* **Directions for this task**:
Repeat all of the records word for word, but skip any picture.

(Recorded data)
§

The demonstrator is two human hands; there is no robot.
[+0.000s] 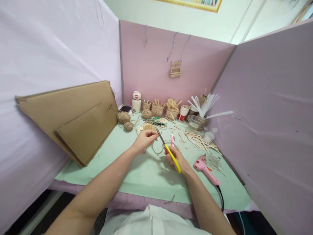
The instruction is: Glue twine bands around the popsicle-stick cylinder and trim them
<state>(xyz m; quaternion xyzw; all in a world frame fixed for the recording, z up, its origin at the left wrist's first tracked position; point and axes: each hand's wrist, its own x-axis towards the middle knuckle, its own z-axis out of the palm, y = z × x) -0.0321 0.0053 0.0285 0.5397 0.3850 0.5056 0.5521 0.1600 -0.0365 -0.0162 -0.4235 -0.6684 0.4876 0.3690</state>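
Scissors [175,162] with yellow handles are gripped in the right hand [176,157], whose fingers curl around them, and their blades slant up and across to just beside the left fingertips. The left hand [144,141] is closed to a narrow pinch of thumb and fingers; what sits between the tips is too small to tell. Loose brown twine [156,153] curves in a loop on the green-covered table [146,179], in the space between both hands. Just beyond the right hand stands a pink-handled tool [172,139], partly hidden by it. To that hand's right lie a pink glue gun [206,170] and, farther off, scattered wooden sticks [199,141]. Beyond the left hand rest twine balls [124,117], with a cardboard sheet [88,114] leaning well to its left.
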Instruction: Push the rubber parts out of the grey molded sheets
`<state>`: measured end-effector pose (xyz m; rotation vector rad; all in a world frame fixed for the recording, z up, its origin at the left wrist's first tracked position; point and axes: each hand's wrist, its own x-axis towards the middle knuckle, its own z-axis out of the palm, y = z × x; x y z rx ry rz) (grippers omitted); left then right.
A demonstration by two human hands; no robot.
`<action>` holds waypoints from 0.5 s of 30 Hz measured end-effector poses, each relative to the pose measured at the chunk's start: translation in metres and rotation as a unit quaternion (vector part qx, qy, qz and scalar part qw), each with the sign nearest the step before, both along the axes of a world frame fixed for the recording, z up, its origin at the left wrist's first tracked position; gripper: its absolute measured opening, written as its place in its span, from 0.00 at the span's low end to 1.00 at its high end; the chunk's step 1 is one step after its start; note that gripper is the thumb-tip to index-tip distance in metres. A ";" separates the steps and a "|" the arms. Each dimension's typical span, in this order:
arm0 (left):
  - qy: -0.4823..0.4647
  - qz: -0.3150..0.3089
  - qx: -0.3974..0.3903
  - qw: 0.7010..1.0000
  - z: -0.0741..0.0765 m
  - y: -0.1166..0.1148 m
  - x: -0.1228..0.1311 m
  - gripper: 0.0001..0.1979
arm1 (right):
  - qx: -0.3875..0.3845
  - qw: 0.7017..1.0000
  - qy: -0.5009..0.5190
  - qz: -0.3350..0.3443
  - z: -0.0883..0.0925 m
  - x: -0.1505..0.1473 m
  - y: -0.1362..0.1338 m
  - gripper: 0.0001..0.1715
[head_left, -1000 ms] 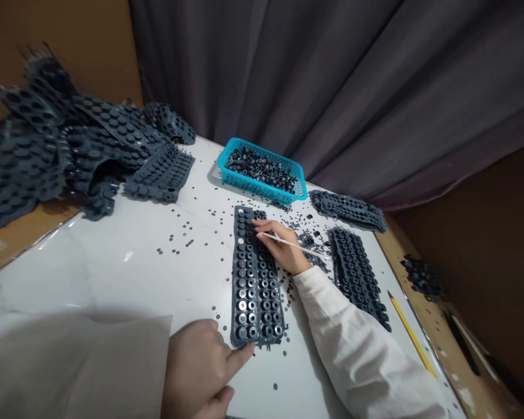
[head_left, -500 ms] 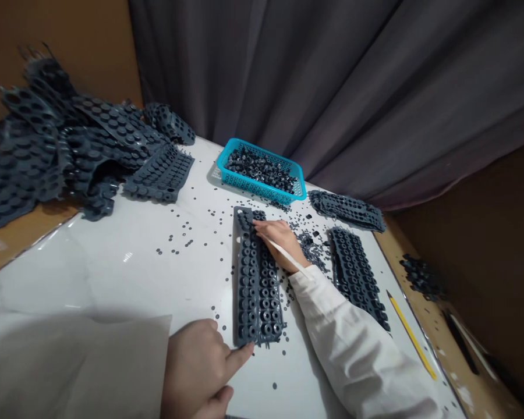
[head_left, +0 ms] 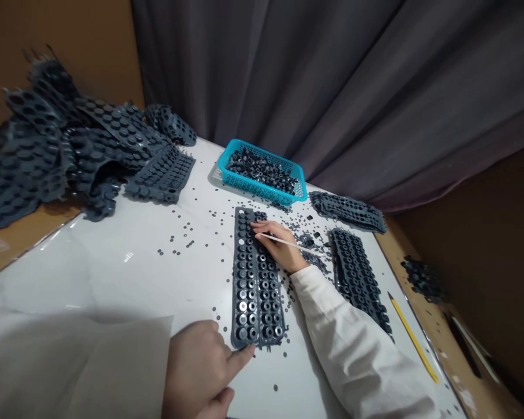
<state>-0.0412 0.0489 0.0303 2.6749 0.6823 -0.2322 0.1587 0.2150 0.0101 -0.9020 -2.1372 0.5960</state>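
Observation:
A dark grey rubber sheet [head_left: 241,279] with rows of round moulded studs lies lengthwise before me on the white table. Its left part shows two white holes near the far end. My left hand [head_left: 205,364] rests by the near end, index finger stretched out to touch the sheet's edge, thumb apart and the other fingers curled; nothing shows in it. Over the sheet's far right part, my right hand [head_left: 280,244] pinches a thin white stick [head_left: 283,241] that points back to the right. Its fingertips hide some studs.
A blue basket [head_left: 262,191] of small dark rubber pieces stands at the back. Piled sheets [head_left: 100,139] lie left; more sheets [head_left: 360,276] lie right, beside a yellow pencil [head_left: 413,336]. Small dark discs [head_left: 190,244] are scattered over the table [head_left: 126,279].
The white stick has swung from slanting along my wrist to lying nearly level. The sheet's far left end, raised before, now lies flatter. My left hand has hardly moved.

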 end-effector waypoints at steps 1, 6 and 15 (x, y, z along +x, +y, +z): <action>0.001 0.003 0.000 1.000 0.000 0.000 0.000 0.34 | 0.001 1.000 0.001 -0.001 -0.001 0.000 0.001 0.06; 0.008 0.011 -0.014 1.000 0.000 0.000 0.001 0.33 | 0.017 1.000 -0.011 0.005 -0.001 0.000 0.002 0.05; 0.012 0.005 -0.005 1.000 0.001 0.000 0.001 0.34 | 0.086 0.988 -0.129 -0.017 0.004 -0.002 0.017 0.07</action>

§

* **Solution for this task**:
The demonstrator is two human hands; there is no robot.
[+0.000s] 
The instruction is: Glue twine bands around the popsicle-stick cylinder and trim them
<state>(xyz m; quaternion xyzw; all in a world frame fixed for the recording, z up, its origin at the left wrist's first tracked position; point and axes: each hand's wrist, its own x-axis towards the middle knuckle, its own z-axis out of the palm, y = z × x) -0.0321 0.0053 0.0285 0.5397 0.3850 0.5056 0.5521 0.1600 -0.0365 -0.0162 -0.4235 -0.6684 0.4876 0.3690</state>
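Scissors [175,162] with yellow handles are gripped in the right hand [176,157], whose fingers curl around them, and their blades slant up and across to just beside the left fingertips. The left hand [144,141] is closed to a narrow pinch of thumb and fingers; what sits between the tips is too small to tell. Loose brown twine [156,153] curves in a loop on the green-covered table [146,179], in the space between both hands. Just beyond the right hand stands a pink-handled tool [172,139], partly hidden by it. To that hand's right lie a pink glue gun [206,170] and, farther off, scattered wooden sticks [199,141]. Beyond the left hand rest twine balls [124,117], with a cardboard sheet [88,114] leaning well to its left.
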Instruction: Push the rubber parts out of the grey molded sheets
`<state>`: measured end-effector pose (xyz m; rotation vector rad; all in a world frame fixed for the recording, z up, its origin at the left wrist's first tracked position; point and axes: each hand's wrist, its own x-axis towards the middle knuckle, its own z-axis out of the palm, y = z × x; x y z rx ry rz) (grippers omitted); left then right.
A demonstration by two human hands; no robot.
`<action>` holds waypoints from 0.5 s of 30 Hz measured end-effector poses, each relative to the pose measured at the chunk's start: translation in metres and rotation as a unit quaternion (vector part qx, qy, qz and scalar part qw), each with the sign nearest the step before, both along the axes of a world frame fixed for the recording, z up, its origin at the left wrist's first tracked position; gripper: its absolute measured opening, written as its place in its span, from 0.00 at the span's low end to 1.00 at its high end; the chunk's step 1 is one step after its start; note that gripper is the thumb-tip to index-tip distance in metres. A ";" separates the steps and a "|" the arms. Each dimension's typical span, in this order:
arm0 (left):
  - qy: -0.4823..0.4647
  - qz: -0.3150..0.3089
  - qx: -0.3974..0.3903
  - qw: 0.7010..1.0000
  - z: -0.0741..0.0765 m
  - y: -0.1166..0.1148 m
  - x: -0.1228..0.1311 m
  - gripper: 0.0001..0.1979
arm1 (right):
  - qx: -0.3875..0.3845
  - qw: 0.7017..1.0000
  - qy: -0.5009..0.5190
  - qz: -0.3350..0.3443
  - z: -0.0883..0.0925 m
  - x: -0.1505..0.1473 m
  - y: -0.1362..0.1338 m
  - gripper: 0.0001..0.1715
[head_left, -1000 ms] 
[head_left, -500 ms] 
[head_left, +0 ms] 
<state>-0.0412 0.0489 0.0303 2.6749 0.6823 -0.2322 0.1587 0.2150 0.0101 -0.9020 -2.1372 0.5960</state>
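Observation:
A dark grey rubber sheet [head_left: 241,279] with rows of round moulded studs lies lengthwise before me on the white table. Its left part shows two white holes near the far end. My left hand [head_left: 205,364] rests by the near end, index finger stretched out to touch the sheet's edge, thumb apart and the other fingers curled; nothing shows in it. Over the sheet's far right part, my right hand [head_left: 280,244] pinches a thin white stick [head_left: 283,241] that points back to the right. Its fingertips hide some studs.
A blue basket [head_left: 262,191] of small dark rubber pieces stands at the back. Piled sheets [head_left: 100,139] lie left; more sheets [head_left: 360,276] lie right, beside a yellow pencil [head_left: 413,336]. Small dark discs [head_left: 190,244] are scattered over the table [head_left: 126,279].
The white stick has swung from slanting along my wrist to lying nearly level. The sheet's far left end, raised before, now lies flatter. My left hand has hardly moved.
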
 end-effector waypoints at steps 1, 6 and 15 (x, y, z along +x, +y, +z): <action>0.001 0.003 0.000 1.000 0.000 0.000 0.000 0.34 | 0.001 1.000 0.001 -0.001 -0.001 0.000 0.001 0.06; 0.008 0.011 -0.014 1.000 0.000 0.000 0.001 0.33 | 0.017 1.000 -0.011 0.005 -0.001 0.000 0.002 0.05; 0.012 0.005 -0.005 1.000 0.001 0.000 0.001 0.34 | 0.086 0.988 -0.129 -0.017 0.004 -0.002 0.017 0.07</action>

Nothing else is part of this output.